Lorsque les dernières lueurs du jour s'éteignirent dans la nuit, tout le monde dormait dans la petite maison sur la lisière du bois. Tout le monde, excepté pourtant la pauvre grand'mère qui n'avait plus beaucoup de sommeil et que la défiance tenait éveillée.
— Ces enfants de Paris, ça ne vaut pas grand'chose. Il ne faut dormir que d'un oeil, car ils sont capables de tout, se disait-elle.
Pourtant, un peu après minuit, comme ils n'avaient pas fait un mouvement et qu'elle n'entendait que leurs respirations égales et douces, elle s'endormit à son tour.
IX
Il ne faisait pas encore jour lorsque Petite mère fut tirée de son sommeil par une voix qui disait tout près d'elle:
— Allons, levez-vous vite, enfants; nous allons partir.
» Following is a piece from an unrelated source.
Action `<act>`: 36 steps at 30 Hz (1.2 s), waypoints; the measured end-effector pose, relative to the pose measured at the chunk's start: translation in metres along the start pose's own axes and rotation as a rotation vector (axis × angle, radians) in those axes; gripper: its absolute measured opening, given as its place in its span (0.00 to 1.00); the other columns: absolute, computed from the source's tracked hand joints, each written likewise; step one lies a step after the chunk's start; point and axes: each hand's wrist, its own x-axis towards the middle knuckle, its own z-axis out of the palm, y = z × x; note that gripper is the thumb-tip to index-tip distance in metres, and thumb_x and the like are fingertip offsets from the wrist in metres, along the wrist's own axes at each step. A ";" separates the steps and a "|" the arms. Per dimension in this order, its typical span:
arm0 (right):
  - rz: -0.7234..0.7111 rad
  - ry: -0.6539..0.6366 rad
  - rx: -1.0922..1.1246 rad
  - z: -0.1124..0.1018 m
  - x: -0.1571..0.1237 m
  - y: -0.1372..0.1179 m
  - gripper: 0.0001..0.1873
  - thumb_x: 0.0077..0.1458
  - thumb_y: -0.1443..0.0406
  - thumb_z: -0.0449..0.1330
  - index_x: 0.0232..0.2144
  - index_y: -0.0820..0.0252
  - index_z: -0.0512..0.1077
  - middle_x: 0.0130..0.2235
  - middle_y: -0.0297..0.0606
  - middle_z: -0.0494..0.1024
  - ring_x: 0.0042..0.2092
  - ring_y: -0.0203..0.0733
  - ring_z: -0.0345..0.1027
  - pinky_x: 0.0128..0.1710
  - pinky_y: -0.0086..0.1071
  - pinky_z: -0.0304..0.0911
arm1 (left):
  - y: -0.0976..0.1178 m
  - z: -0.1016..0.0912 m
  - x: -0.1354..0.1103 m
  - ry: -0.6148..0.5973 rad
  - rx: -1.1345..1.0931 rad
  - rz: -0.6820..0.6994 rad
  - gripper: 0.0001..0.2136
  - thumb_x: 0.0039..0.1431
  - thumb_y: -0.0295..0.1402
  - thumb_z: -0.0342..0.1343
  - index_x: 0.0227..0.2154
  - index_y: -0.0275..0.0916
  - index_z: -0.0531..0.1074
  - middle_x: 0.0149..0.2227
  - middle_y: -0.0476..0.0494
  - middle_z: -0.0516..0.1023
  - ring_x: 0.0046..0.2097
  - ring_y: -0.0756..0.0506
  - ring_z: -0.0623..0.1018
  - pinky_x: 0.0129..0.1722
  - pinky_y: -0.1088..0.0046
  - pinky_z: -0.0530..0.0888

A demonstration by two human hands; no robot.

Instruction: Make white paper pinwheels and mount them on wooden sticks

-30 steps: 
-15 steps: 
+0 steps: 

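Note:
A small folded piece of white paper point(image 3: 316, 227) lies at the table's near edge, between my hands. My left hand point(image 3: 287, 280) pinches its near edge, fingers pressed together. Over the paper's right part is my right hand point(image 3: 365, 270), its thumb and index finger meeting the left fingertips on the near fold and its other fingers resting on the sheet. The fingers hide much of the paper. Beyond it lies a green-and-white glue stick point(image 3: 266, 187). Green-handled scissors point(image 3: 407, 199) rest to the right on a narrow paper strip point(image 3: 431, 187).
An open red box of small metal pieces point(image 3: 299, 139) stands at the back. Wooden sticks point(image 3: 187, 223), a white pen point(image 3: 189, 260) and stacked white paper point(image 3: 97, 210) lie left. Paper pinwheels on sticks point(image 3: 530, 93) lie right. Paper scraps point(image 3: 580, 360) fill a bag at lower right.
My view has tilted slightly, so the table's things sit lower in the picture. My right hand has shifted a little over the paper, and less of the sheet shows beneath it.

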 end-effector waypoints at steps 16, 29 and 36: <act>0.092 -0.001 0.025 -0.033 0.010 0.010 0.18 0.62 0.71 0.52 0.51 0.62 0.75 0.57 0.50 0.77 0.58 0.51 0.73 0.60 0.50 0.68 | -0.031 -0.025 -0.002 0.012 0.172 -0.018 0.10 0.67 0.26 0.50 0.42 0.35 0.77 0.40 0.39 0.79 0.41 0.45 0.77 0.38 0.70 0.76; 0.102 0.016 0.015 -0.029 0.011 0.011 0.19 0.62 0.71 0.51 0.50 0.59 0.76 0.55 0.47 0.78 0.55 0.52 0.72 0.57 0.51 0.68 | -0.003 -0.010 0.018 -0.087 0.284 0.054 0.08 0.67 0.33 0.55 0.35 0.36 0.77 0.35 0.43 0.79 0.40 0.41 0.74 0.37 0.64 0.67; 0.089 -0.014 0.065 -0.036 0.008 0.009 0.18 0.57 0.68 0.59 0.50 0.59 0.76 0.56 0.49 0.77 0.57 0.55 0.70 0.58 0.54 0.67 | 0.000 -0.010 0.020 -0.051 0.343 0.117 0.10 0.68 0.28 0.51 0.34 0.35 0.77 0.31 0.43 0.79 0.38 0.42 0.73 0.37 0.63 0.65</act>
Elle fut bientôt debout car elle avait le sommeil léger, et, secouant les brins de foin attachés à ses cheveux et à ses vêtements, elle se mit en devoir de réveiller Charlot. C'était une besogne plus difficile; il fallut au moins cinq minutes pour lui faire entr'ouvrir les yeux, puis il les referma aussitôt et se retourna sur sa paille avec un grognement et un vigoureux coup de poing à l'adresse de ceux qui le dérangeaient. Un mot de Sylvanie produisit plus d'effet que toutes les supplications de sa soeur; elle rentra en disant:
— Voilà du lait tout chaud pour vous.
Assez réveillé pour que cette bonne nouvelle parvînt jusqu'à son intelligence, le petit affamé ouvrit les yeux, tout grands cette fois, et se tint debout. Petite mère l'emmena à la fontaine pour lui laver la figure et les mains, puis Sylvanie leur prêta un peigne pour mettre un peu d'ordre dans leur chevelure. Après cela ils burent leur lait et mangèrent du pain noir sans que la grand'mère sourde se fût éveillée.
Alors Sylvanie prit une brassée de foin et la porta à la chèvre qui devait rester prisonnière jusqu'à son retour; elle ferma la porte de la maison et tous les trois commencèrent à descendre vers la plaine. Le soleil ne tarda pas beaucoup à paraître; les gouttes de rosée brillaient sur chaque brin d'herbe au bord du chemin; les oiseaux gazouillaient et voletaient autour de leurs nids, joyeux de se retrouver en pleine lumière après la nuit; les haies en fleurs répandaient leurs parfums et le grand ciel lumineux enveloppait la terre d'un rayonnement. Sylvanie, qui aimait toutes ces choses, ayant toujours vécu au milieu d'elles, faisait admirer aux enfants tous les détails de cette beauté de la nature, si nouvelle pour eux. Petite mère aurait voulu cueillir chaque fleur, s'arrêter pour regarder l'arc-en-ciel dans chaque perle de rosée. Elle fut surtout charmée par la vue d'un nid posé dans un buisson, où des oisillons encore inhabiles à voler tendaient vers leur mère leurs petits becs avides. Se dit-elle qu'il y avait dans le monde d'autres oisillons dont le nid était moins douillet et qui n'avaient pas de mère pour leur apporter leur nourriture? — Non, elle ne fit pas de retour sur elle-même et sur sa situation, ce n'était pas son habitude, et puis tout était si nouveau autour d'elle, si différent de ce qu'elle était accoutumée à voir! Les enfants n'ont pas de prévoyance, heureusement. Petite mère et Charlot avaient mangé le matin; ils étaient contents et ne se demandaient pas s'il en serait de même le soir ou le lendemain. Personne ne leur avait jamais dit que celui qui donne aux petits des oiseaux leur pâture est aussi le père des orphelins, mais sans doute les petits enfants innocents le savent sans en avoir conscience; ce n'est que plus tard qu'on oublie et qu'il faut rapprendre la confiance comme une leçon difficile.